Giovanni Battista Maccioni (floruit 1651 – 1674) was an Italian composer, librettist, and musician. His L'arpa festante (The Festive Harp), first performed in 1653, inaugurated what was to become the Bavarian State Opera and is often described as the first opera to be wholly written and produced in Germany.

==Life==
Nothing is known about Maccioni's early life nor the date and place of his birth. The first record of him was in 1651 when he was hired as the court chaplain, poet and musician to Ferdinand Maria, Elector of Bavaria. When Ferdinand married Princess Henriette Adelaide of Savoy in 1652, Maccioni, who was considered an outstanding harpist, became her harp teacher. It was she who encouraged him to write and compose a work to celebrate the visit of Ferdinand III, Holy Roman Emperor to Munich in August 1653. The result was L'arpa festante, often referred to as the first opera to be wholly written and produced in Germany, although it was closer in its form and length to a dramatic cantata. Nevertheless, it differed from previous court entertainments which had been plays with musical interludes. L'arpa festante was an integrated musical drama with recitatives, solo arias, duets and a final chorus. The score is held in the Austrian National Library.

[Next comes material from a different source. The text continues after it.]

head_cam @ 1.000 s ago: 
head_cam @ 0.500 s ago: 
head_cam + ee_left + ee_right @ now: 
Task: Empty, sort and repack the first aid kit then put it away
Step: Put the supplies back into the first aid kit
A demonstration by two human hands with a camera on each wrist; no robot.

Princess Henriette Adelaide herself portrayed the role of Feminine Beauty in the prologue of L'arpa festante and is said to have collaborated with Maccioni on several of his other libretti. His libretto for the opera L'Ardelia, performed in 1660 (probably to music by Francesco Cavalli) is dedicated to her. Maccioni remained in Munich until 1662, writing libretti for various court celebrations and ballets by other composers. He then left for Rome, where for the next 12 years he continued to serve Ferdinand Maria and Henriette Adelaide as their agent, engaging Italian musicians for the court theatre in Munich. There are no further records of him after 1674. The date and place of his death are unknown.

Maccioni's music for L'arpa festante was performed by the Neue Hofkapelle München orchestra conducted by Christopher Hammer in October 2003 to mark the 350th anniversary of opera in Germany. The modern day Baroque music ensemble, L'arpa festante, takes its name from the work.